Raft uses a heartbeat mechanism to trigger leader election. When servers start up, they begin as followers. A server remains in follower state as long as it receives valid RPCs from a leader or candidate. Leaders send periodic heartbeats (AppendEntries RPCs that carry no log entries) to all followers in order to maintain their authority. If a
follower receives no communication over a period of time called the election timeout, then it assumes there is no viable leader and begins an election to choose a new leader.

Begin an election

follower increments its current term and transitions to candidate state. It then votes for itself and issues RequestVote RPCs in parallel to each of the other servers in the cluster.

A candidate continues in this state until one of three things happens:

**a.** it wins the election

A candidate wins an election if it receives votes from a majority.

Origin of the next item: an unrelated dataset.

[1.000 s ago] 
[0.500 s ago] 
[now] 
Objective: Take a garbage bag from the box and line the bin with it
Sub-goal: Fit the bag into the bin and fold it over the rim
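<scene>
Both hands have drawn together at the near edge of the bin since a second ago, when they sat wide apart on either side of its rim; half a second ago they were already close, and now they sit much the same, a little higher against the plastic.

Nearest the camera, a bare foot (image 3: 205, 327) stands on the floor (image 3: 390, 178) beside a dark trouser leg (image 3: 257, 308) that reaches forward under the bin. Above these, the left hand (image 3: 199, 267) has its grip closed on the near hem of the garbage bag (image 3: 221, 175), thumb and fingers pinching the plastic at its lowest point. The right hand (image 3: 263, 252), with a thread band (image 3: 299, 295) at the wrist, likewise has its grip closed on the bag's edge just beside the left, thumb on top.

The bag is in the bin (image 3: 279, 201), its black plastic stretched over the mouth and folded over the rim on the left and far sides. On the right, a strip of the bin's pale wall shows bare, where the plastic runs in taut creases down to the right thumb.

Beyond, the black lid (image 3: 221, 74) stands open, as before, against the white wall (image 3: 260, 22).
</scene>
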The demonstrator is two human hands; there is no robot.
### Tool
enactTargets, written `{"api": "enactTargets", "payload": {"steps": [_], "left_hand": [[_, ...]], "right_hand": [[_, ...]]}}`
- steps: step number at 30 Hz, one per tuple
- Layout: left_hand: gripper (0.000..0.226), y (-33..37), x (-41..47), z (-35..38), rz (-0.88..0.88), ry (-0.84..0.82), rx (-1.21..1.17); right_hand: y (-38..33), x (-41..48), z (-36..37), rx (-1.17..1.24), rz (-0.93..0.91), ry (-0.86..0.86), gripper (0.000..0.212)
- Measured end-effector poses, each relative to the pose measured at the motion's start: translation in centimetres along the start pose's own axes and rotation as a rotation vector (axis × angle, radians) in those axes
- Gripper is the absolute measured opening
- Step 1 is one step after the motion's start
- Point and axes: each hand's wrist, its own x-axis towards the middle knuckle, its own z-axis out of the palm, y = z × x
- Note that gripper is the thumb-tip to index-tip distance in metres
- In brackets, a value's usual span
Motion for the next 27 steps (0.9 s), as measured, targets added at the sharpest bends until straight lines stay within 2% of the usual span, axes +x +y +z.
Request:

**b.** another server establishes itself as leader

Each server will vote for at most one candidate in a given term, on a first-come-first-served basis

a candidate may receive AppendEntries RPC from another server claiming to be leader. If the leader’s term is at least as large as the candidate’s current term, then the candidate recognizes the leader as legitimate and returns to follower state. If the term in the RPC is smaller than the candidate’s current term, then the candidate rejects the RPC and continues in candidate state.

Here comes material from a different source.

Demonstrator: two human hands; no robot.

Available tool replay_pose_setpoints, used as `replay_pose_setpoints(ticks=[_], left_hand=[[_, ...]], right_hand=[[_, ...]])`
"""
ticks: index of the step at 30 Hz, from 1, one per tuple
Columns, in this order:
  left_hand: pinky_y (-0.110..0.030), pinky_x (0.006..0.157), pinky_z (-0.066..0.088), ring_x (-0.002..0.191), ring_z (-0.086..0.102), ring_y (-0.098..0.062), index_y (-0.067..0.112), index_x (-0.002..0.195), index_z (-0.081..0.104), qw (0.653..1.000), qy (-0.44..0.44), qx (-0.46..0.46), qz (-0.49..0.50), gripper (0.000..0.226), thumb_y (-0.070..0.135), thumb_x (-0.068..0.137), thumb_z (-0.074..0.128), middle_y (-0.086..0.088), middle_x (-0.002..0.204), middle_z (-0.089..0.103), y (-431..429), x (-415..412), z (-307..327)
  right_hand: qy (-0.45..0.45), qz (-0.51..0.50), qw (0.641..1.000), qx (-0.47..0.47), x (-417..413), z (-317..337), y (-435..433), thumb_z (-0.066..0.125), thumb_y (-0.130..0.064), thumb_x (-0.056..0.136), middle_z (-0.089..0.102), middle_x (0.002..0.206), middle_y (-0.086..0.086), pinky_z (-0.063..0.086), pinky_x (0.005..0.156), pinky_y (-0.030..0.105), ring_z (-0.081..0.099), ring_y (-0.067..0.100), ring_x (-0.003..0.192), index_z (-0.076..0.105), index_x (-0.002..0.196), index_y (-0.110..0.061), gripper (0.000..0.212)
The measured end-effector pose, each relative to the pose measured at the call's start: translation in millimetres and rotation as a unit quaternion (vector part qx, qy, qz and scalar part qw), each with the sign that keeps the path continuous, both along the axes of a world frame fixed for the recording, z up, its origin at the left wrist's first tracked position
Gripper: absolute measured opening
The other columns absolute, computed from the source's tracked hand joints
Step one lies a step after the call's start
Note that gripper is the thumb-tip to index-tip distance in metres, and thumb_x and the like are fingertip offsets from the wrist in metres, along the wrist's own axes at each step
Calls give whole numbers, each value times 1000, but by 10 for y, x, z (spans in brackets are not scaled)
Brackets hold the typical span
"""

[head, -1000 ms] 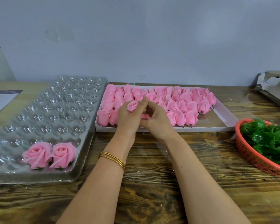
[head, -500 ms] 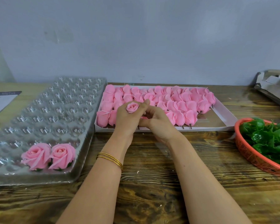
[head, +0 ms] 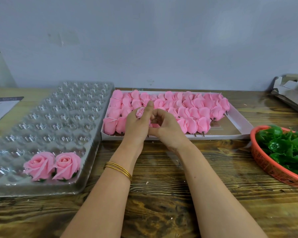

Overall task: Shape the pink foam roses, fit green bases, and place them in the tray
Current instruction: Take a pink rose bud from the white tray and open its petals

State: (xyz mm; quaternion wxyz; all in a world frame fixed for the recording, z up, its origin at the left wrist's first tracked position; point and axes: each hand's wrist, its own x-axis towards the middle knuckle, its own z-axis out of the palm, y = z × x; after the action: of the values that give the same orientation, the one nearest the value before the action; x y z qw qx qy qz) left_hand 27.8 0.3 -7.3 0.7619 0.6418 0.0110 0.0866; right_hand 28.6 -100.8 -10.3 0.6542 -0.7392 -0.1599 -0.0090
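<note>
Barely moved: still gripping the rose (head: 140,112) in the left hand (head: 136,129) over the box's (head: 239,127) near edge, one finger now straightened; pinching its lower petals with the right hand (head: 169,129), fingers curled. Still shaping; yet to reach for green bases (head: 286,146), right, or tray (head: 41,188), left.

The tabletop (head: 162,194) was dark brown with streaky, pale wood grain. Rows of pink foam buds (head: 187,109) filled a white box (head: 244,121), and the rosebud (head: 140,112) in the left hand (head: 136,127) was the same pink. Near the tabletop's left edge, the clear dimpled tray (head: 58,117) glinted silver under two pink roses (head: 39,164) with dark green bases. At its right edge, an orange-red mesh basket (head: 268,165) held glossy green bases (head: 286,145). The bangles (head: 118,170) were gold.
</note>
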Motion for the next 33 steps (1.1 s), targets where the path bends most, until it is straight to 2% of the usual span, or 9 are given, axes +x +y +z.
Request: replay_pose_setpoints(ticks=[3,7,11,16,18,23,26,28,33], left_hand=[[-32,71,59,80,73,-13,17,85,73,1000,-23,3,-1,28,45,88,68,1,78,75,17,5,-12],[-28,67,59,78,72,-11,24,75,75,999,-39,4,-11,16,35,87,72,1,77,75,52,3,-11],[-21,62,55,70,68,-2,32,63,75,999,-48,12,-10,23,31,86,74,9,68,71,60,0,2],[-28,66,52,59,62,1,31,50,64,999,-35,16,-2,40,36,90,69,13,52,57,51,2,1],[-31,69,53,61,64,-1,30,48,61,1000,-19,17,5,45,41,91,66,12,53,59,46,7,0],[-44,84,59,81,73,-18,20,66,61,1000,19,-6,15,38,51,89,64,-5,81,72,27,16,-2],[-41,82,60,76,73,-16,7,82,66,1000,18,-2,4,46,52,90,62,-6,83,74,11,-9,19],[-43,81,60,75,73,-14,7,94,70,1000,16,3,2,47,53,90,61,-5,83,74,14,-19,28],[-42,77,60,76,73,-13,29,71,74,1000,-17,8,-12,26,45,89,67,1,75,73,38,-13,7]], right_hand=[[2,-1,1000,5,-2,11,4,70,8,76,69,106,14,54,94,39,65,25,104,64,111,-4,37],[19,28,999,20,-18,21,-13,68,6,81,71,113,7,53,97,38,65,17,109,64,122,-11,45],[33,55,998,23,-31,21,-32,65,1,87,72,114,1,49,103,43,64,15,113,64,124,-15,41],[26,59,998,15,-47,41,-23,66,-2,84,73,101,-7,49,103,47,65,18,111,66,119,-15,38],[21,49,999,9,-43,46,-18,70,-3,78,73,101,-5,51,99,41,65,17,109,69,112,-20,38],[5,39,999,6,-37,33,-8,73,4,72,69,94,-4,51,78,19,65,7,91,66,99,-23,39],[1,22,1000,-1,-18,11,0,73,4,73,65,97,6,50,77,22,63,13,90,61,100,-11,34],[5,13,1000,-3,-8,6,4,72,5,74,63,96,6,50,81,28,60,18,92,59,98,-11,31],[12,28,999,13,-15,12,5,71,3,79,70,102,2,53,92,34,64,15,100,66,103,-19,33]])
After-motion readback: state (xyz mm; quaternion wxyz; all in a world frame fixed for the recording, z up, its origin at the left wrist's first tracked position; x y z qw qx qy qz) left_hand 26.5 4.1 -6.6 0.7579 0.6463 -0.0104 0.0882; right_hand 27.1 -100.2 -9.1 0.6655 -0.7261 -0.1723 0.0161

**c.** a period of time goes by with no winner

candidate neither wins nor loses the election: if many followers become candidates at the same time, votes could be split so that no candidate obtains a majority. When this happens, each candidate will time out and start a new election by incrementing its term and initiating another round of RequestVote RPCs. However, without extra measures split votes could repeat indefinitely.

Raft uses randomized election timeouts to ensure that split votes are rare and that they are resolved quickly

Why not use ranking?

a lower-ranked server might need to time out and become a candidate again if a higher-ranked server fails, but if it does so too soon, it can reset progress towards electing a leader.